Go through the data from its first line and retype each line, stopping once the line containing "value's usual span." has been retyped.

━━━━━ Given data

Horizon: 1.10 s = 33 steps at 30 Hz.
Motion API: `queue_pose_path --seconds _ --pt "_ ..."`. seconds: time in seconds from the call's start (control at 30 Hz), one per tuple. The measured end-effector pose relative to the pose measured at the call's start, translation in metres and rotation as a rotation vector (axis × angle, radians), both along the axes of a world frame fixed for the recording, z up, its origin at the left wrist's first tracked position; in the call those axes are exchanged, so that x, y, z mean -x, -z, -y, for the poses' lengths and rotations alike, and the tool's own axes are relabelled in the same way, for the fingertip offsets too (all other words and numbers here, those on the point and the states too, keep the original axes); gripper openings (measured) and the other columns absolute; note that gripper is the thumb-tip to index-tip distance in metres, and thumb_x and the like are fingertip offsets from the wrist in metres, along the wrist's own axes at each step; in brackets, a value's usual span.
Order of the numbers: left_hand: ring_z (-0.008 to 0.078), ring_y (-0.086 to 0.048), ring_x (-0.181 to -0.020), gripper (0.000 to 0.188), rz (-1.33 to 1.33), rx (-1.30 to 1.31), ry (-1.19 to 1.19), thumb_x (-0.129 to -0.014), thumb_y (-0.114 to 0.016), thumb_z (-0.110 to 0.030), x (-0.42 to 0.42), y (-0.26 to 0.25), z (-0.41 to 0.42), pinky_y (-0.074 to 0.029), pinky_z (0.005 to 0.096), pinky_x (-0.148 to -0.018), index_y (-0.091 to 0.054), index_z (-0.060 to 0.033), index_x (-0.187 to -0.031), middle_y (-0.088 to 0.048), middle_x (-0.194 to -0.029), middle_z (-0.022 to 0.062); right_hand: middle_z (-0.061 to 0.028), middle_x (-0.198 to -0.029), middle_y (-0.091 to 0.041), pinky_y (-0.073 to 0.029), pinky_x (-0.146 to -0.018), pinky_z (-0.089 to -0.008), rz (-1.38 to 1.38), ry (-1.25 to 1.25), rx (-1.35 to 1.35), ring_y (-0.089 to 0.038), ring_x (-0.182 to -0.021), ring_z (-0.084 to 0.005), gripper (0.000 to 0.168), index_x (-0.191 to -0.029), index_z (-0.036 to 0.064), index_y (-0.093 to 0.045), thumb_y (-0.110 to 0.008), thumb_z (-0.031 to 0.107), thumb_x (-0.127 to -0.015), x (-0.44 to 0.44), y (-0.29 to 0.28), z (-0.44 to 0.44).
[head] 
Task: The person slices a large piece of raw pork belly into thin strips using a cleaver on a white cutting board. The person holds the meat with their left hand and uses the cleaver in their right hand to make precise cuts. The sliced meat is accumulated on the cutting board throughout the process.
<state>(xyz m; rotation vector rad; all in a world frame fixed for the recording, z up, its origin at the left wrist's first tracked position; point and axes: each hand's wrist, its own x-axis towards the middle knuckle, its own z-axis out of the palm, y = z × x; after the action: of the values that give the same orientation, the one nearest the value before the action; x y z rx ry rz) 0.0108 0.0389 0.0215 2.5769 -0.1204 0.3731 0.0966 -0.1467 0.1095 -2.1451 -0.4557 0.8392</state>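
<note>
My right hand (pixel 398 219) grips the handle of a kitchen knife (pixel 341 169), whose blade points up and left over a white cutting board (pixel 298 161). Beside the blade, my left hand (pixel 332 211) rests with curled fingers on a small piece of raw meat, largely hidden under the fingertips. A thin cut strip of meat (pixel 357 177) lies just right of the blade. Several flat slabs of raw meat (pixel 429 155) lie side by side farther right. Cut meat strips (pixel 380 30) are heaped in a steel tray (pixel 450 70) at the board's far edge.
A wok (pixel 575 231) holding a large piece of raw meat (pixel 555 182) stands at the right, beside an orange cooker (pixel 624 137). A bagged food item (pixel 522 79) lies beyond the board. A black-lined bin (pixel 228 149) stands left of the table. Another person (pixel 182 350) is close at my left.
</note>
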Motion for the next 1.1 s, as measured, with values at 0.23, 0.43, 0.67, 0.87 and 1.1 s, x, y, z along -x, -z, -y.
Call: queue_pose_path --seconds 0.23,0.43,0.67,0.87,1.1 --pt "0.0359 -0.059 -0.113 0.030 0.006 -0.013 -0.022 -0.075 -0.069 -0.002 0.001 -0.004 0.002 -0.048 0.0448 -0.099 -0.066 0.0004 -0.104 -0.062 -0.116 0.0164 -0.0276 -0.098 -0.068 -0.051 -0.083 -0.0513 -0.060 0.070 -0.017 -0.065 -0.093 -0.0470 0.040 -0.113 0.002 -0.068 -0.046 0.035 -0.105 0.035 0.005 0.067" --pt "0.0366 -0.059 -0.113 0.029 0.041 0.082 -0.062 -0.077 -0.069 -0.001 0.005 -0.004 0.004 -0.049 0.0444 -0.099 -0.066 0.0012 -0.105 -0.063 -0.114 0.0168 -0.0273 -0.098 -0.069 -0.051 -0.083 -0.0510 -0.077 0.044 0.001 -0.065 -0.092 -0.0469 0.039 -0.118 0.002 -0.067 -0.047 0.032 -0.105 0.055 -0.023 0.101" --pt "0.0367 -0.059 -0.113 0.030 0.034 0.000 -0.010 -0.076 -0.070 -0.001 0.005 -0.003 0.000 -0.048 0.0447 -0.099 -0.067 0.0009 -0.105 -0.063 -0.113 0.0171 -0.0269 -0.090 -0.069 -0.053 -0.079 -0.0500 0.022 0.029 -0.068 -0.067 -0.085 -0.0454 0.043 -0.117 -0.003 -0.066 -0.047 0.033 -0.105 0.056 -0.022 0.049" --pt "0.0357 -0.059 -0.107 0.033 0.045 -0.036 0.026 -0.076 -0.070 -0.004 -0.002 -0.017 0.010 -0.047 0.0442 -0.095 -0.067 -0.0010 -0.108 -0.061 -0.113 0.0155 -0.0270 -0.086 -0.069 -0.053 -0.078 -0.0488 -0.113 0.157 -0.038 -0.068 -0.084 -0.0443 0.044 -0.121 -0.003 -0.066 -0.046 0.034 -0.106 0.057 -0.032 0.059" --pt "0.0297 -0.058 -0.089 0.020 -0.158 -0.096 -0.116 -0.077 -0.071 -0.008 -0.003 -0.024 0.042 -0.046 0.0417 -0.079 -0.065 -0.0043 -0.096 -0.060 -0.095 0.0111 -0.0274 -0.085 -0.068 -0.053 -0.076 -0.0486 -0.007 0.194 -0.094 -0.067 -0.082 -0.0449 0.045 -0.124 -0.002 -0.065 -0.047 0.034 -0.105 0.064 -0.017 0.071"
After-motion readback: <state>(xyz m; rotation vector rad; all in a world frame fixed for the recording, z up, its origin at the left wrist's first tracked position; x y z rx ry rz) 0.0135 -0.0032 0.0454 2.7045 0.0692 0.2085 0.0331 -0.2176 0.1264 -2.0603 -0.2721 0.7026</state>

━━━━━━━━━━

| Solution below |
Horizon: 1.10 s = 33 steps at 30 Hz.
Motion API: `queue_pose_path --seconds _ --pt "_ ..."`. seconds: time in seconds from the call's start (control at 30 Hz), one per tuple. The measured end-effector pose relative to the pose measured at the call's start, translation in metres and rotation as a rotation vector (axis × angle, radians), both along the axes of a world frame fixed for the recording, z up, its origin at the left wrist's first tracked position; in the call those axes are exchanged, so that x, y, z mean -x, -z, -y, for the poses' lengths and rotations alike, and the tool's own axes are relabelled in the same way, for the fingertip offsets too (all other words and numbers here, those on the point and the states too, keep the original axes); gripper openings (measured) and the other columns absolute; note that gripper is the thumb-tip to index-tip distance in metres, and thumb_x and the like are fingertip offsets from the wrist in metres, along the wrist's own axes at each step; in brackets, a value's usual span.

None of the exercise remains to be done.